Dr Steven Cox, CEO of the research charity, Cardiac Risk in the Young (CRY) explains the key findings and importance of a seminal study (reviewing cardiac screening data collated over a 10 year period), published on 24 February 2026 in the Journal of the American College of Cardiology – and why this new evidence should now be informing cardiac screening policy in the UK:
“The largest-ever study of cardiac screening in young people has delivered compelling evidence that heart checks using electrocardiograms (ECGs) can identify potentially life‑threatening conditions in young people and save lives, but whilst also demonstrating that a single screening is not enough to protect all those at risk.
“Conducted by a team of 25 researchers at City St George’s, University of London and St George’s University Hospitals NHS Foundation Trust – and funded by Cardiac Risk in the Young (CRY) – the study analysed outcomes from more than 104,000 individuals aged 14 to 35 who underwent testing (through CRY’s UK-wide screening programme) between 2008 and 2018.
“It is the first – and largest – study of its kind to systematically follow up every participant, providing an unprecedented dataset that reveals how vital cardiac screening is in asymptomatic young people.
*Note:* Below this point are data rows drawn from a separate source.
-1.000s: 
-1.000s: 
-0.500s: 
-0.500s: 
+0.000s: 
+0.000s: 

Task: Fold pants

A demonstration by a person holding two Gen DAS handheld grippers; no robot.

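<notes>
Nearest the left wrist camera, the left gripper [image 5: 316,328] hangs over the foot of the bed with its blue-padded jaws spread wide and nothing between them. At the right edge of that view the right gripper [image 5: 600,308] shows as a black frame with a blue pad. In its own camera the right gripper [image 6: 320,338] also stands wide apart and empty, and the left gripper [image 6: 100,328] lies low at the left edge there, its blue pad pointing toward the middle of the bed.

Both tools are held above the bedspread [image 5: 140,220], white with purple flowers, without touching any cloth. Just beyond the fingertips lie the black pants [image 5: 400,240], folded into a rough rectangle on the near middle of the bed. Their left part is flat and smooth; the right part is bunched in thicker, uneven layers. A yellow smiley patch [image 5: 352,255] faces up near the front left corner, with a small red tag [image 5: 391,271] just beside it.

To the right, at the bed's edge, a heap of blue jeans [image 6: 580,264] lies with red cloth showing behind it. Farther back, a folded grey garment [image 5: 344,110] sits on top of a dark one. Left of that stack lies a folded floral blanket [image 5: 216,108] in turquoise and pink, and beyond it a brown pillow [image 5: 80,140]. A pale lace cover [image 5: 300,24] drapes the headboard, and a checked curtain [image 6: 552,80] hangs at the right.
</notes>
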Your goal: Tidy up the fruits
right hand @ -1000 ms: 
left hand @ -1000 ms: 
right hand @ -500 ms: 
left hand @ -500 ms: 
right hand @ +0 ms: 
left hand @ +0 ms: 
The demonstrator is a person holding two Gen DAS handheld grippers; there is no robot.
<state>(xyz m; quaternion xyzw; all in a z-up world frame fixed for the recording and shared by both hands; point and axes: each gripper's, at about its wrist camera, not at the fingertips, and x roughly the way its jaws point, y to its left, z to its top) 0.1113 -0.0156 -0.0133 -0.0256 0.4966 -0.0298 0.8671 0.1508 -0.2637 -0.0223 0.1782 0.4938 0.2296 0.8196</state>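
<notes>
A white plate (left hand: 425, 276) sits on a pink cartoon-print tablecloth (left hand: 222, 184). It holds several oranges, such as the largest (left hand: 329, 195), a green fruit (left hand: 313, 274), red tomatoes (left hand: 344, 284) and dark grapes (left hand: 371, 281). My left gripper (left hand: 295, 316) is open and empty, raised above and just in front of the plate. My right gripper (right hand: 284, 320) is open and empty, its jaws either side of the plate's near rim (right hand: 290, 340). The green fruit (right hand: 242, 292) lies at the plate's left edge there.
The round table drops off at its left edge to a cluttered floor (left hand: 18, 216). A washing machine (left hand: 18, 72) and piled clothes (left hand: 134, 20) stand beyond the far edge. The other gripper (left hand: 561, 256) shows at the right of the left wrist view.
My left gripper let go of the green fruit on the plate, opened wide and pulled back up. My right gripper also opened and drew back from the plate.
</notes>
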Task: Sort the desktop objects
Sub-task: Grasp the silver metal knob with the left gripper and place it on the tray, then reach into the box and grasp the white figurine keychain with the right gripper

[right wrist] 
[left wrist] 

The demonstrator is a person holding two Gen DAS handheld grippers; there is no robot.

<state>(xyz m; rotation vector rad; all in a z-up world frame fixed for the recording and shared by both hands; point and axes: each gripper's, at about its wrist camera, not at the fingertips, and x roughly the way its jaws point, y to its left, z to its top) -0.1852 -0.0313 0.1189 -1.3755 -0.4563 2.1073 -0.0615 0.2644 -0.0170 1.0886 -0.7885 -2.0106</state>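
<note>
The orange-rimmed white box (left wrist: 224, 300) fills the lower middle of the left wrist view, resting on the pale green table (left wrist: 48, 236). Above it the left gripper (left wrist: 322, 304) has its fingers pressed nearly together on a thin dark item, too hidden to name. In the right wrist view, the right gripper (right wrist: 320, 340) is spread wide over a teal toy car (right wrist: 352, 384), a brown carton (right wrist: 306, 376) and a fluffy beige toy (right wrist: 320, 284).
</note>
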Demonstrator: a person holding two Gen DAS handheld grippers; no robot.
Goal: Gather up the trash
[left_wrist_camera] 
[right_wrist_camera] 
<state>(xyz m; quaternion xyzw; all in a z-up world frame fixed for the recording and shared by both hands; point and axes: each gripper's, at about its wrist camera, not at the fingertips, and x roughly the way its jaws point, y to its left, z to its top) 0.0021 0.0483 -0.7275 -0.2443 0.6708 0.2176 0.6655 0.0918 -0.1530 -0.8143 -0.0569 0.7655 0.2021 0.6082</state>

“The findings, published in the Journal of the American College of Cardiology (24.02.26) show that one in 300 young people screened were diagnosed with a serious cardiac condition that could have fatal consequences if left untreated, and that 41% of those diagnosed went on to receive significant risk‑reducing interventions such as implantable defibrillators, pacemakers, ablation procedures and, in two cases, heart transplantation. Others received medical management, monitoring and lifestyle guidance.
“The study also highlights the importance of repeat screening: although ECG testing demonstrated strong – arguably, ‘unrivalled’ – sensitivity (77%) and a low false‑positive rate of 2.1%, follow‑up revealed that 0.08% of individuals with an initially normal ECG later developed a condition associated with Young Sudden Cardiac Death (YSCD). So yes, these findings underscore that some conditions do develop later / are ‘acquired’, reinforcing the need for ongoing screening rather than a ‘one‑off’ test.
“Importantly, the study challenges long‑held assumptions that screening should focus primarily on athletes: only 9% of participants were competitive athletes, and the research found no significant difference in risk of death between screened athletes and non‑athletes, suggesting that current policies—largely centred on elite sport—fail to protect the wider population.
“With 12 young people (aged 35 and under) dying each week in the UK from previously undiagnosed heart conditions, and 80% showing no symptoms beforehand, CRY maintains that proactive screening is essential.
“We hope the study will strengthen the case for national investment in preventive screening, particularly at a time when the UK National Screening Committee faces scrutiny for rejecting screening proposals in other disease areas (e.g prostate cancer).
“Looking ahead, our researchers plan to expand their dataset to 300,000 individuals and explore how AI / ML could enhance ECG interpretation, detect subtle abnormalities and support scalable, cost‑effective screening. CRY’s 2030 strategy includes a major AI‑driven cardiac screening and research initiative, recognising that wearable technologies will soon make screening more accessible but that robust data is needed to power accurate algorithms.
A Landmark in Clinical Literature
The significance of these findings has been echoed by the leadership at the Journal of the American College of Cardiology. In a rare commendation to the lead authors, the Editor-in-Chief of JACC noted:
“This study is one of the largest and most comprehensive examinations of cardiac screening in young individuals, with national data linkage, long-term follow-up, and inclusion of both athletes and non-athletes. It has the potential to become a definitive reference paper in the field—one that will be cited for years to come in guidelines, reviews, and policy debates.”
“And, for CRY’s bereaved families – who have funded this work – the study marks a pivotal moment: clear evidence that screening saves lives, and a roadmap for preventing further, devastating tragedies.”
Author Bio

Dr Steven Cox, CEO
Dr. Steven Cox is the Chief Executive of Cardiac Risk in the Young (CRY), a national charity dedicated to preventing young sudden cardiac deaths. As an elite athlete on a US tennis scholarship, he was diagnosed with a rare cardiac condition during routine screening, shaping his personal and professional journey. After earning a degree in Applied Psychology and Sociology (University of Surrey), he collaborated with leading experts to publish pioneering research on the quality of life for patients with Hypertrophic Cardiomyopathy (1997). He later obtained a PhD from UCL, focusing on the psychological impact of cardiac screening.
Since joining CRY in 2000 and becoming CEO in 2016, Steve has overseen the expansion of its screening programme, which, to date, has tested the hearts over 350,000 young people. He supports world-leading research with top scientists and cardiologists and advocates for the prevention of young sudden cardiac deaths as a media spokesperson and government advisor.